*What to produce*:
What's wanted is each entry repeated verbatim, minus its images.

=== Data for this task ===

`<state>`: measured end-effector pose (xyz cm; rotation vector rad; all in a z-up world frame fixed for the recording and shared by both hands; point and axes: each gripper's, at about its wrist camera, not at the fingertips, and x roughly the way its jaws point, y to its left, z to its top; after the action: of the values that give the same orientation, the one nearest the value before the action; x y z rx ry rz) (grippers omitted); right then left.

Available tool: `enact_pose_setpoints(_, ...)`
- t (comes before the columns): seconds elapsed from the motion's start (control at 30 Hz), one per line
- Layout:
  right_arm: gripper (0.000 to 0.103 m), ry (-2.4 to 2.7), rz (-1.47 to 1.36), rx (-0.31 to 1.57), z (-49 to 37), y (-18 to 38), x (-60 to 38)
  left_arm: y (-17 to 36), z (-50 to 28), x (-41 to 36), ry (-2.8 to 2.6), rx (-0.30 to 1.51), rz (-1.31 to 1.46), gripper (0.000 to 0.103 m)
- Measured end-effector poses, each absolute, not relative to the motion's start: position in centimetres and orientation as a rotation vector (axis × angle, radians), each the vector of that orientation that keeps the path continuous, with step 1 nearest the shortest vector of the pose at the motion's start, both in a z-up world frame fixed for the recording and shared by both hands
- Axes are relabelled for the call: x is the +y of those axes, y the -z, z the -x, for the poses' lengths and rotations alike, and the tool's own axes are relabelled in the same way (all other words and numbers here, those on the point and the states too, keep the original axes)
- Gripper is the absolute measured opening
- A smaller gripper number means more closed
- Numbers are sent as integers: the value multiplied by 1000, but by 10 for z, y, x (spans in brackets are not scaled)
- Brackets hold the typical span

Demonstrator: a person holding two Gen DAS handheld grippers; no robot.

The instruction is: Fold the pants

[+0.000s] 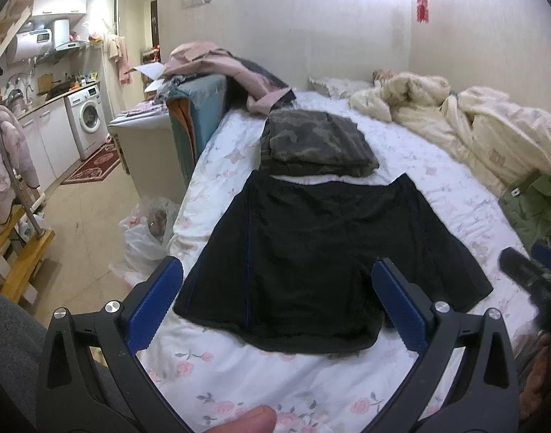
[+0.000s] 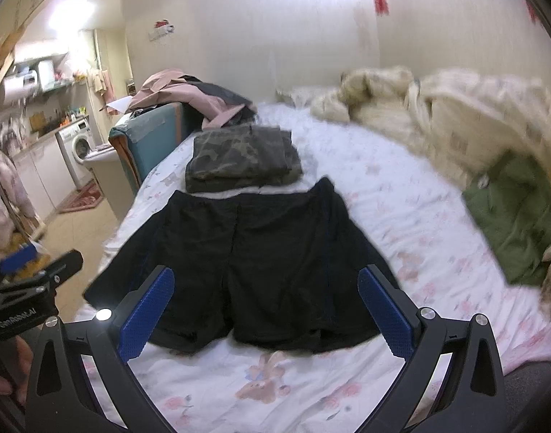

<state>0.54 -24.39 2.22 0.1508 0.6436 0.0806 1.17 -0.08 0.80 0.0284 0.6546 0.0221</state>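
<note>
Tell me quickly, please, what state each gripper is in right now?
Left gripper: open, holding nothing, above the black fabric shorts.
Right gripper: open, holding nothing, above the same shorts.

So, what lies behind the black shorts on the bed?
Behind the black shorts lies a folded camouflage garment, overlapping their far edge. Whatever is under it, besides the floral sheet, is covered.

Black shorts [image 1: 311,252] lie spread flat on the floral bedsheet [image 1: 419,180] — waistband far, leg hems near — thin blue side stripes showing, unfolded.
</note>
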Motion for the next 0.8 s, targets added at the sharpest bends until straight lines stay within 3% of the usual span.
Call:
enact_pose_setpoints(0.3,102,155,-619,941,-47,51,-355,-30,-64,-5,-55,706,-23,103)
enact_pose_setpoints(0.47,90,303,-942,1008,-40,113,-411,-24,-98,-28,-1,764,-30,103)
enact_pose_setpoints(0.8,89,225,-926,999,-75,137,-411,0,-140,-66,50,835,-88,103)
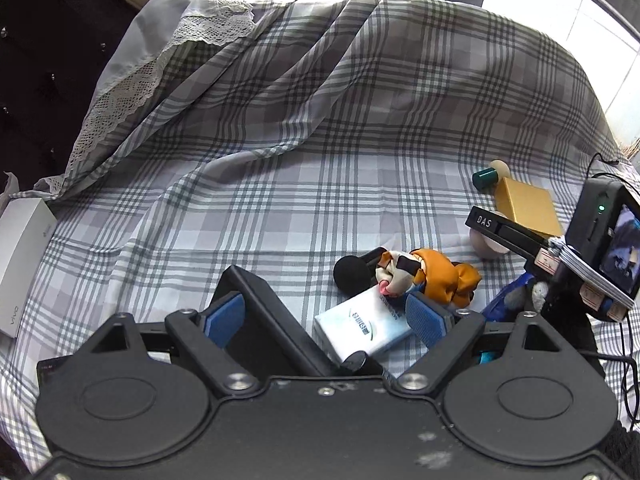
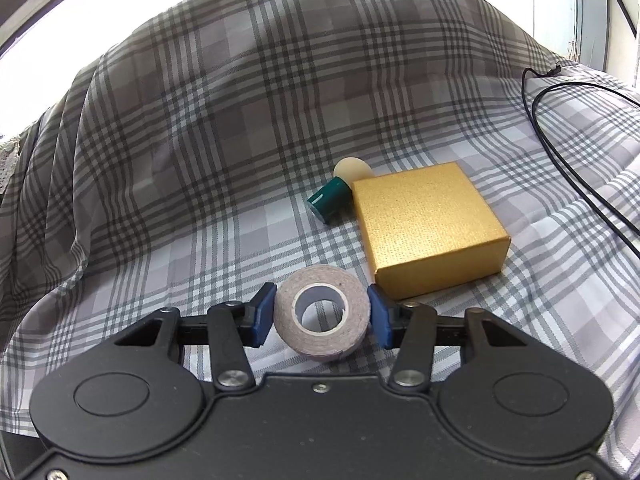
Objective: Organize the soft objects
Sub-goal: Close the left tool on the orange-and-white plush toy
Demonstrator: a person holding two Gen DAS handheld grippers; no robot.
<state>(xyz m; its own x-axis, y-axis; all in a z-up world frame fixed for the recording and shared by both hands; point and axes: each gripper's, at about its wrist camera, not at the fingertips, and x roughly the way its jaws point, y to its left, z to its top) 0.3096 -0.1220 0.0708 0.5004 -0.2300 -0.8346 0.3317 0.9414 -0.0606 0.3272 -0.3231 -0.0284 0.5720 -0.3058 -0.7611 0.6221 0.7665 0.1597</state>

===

*Written reply*:
`<state>`: measured end-effector pose (xyz cm; rotation vector rad; all in a z-up world frame fixed for the recording and shared by both hands; point and axes: each gripper's, at about its wrist camera, not at the fingertips, and x roughly the way its jaws point, y to its left, z to its top; after the action: of the values that give the same orientation, the one nearest the value before the action; x y z rx ry rz) (grippers omitted); right then left.

Available tool: `enact_pose_setpoints(_, ...)`
- t (comes before the columns): seconds elapsed from the motion's start (control at 30 Hz), one per line
- Layout:
  right_arm: gripper (0.000 to 0.103 m), ry (-2.4 to 2.7), rz (-1.47 to 1.36), rx (-0.31 to 1.57), z (-49 to 37), y (-18 to 38), x (-60 to 38)
  left_arm: y (-17 to 36), z (-50 to 28), x (-41 to 36), ry (-2.8 to 2.6), rx (-0.30 to 1.51), rz (-1.31 to 1.46), gripper (0.000 to 0.103 m)
- Measured end-effector poses, each absolute, not relative to the motion's start: position in centimetres and orientation as a rotation vector (axis × angle, radians), each the vector of that orientation that keeps the path continuous, with step 1 nearest the shortest vector of the pose at the motion's start, both in a z-up world frame fixed for the recording and shared by both hands
- Axes are relabelled for the call: x is the +y of those axes, y the -z, z the -x, for the poses' lengths and rotations alike, and the tool's own axes are relabelled in the same way (all other words and numbers here, those on the point and the states too, keep the original axes)
- Gripper is the absolute measured opening
- A smaller gripper number means more closed
- Numbers are sent as integers: the value multiplied by 1000, but by 10 for z, y, x (spans in brackets are not scaled)
- Brackets hold the typical span

Demonstrator: a person holding two Gen DAS handheld grippers; no robot.

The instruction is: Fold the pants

[+0.000s] 
[+0.000s] 

<state>0.54 -24.39 2.22 0.1508 0.6436 0.0806 1.17 -0.08 0.80 0.0284 0.6546 0.0221</state>
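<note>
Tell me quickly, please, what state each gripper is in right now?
Left gripper: open, holding nothing, above the black fabric shorts.
Right gripper: open, holding nothing, above the same shorts.

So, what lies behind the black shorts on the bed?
Behind the black shorts lies a folded camouflage garment, overlapping their far edge. Whatever is under it, besides the floral sheet, is covered.

Black shorts [image 1: 311,252] lie spread flat on the floral bedsheet [image 1: 419,180] — waistband far, leg hems near — thin blue side stripes showing, unfolded.
</note>
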Motion for the next 0.8 s, targets added at the sharpest bends until straight lines stay within 3% of the usual span.
Call:
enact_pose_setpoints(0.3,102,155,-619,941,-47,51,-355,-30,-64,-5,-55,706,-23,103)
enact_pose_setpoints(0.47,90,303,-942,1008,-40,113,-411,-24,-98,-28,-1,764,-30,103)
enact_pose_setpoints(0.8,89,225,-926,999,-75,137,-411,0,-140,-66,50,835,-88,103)
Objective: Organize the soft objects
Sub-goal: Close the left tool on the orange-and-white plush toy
Demonstrator: a person holding two Gen DAS handheld grippers; no robot.
<state>(xyz m; its own x-axis, y-axis; all in a z-up world frame fixed for the recording and shared by both hands; point and axes: each gripper's, at about its wrist camera, not at the fingertips, and x roughly the way its jaws point, y to its left, z to its top) 0.3096 -0.1220 0.0708 0.5004 -0.2300 -0.8346 0.3317 0.9414 -0.0606 0.3272 -0.3231 -0.0284 0.5720 -0.3058 -0.7611 0.6221 0.7665 0.1597</state>

The exercise is now finished.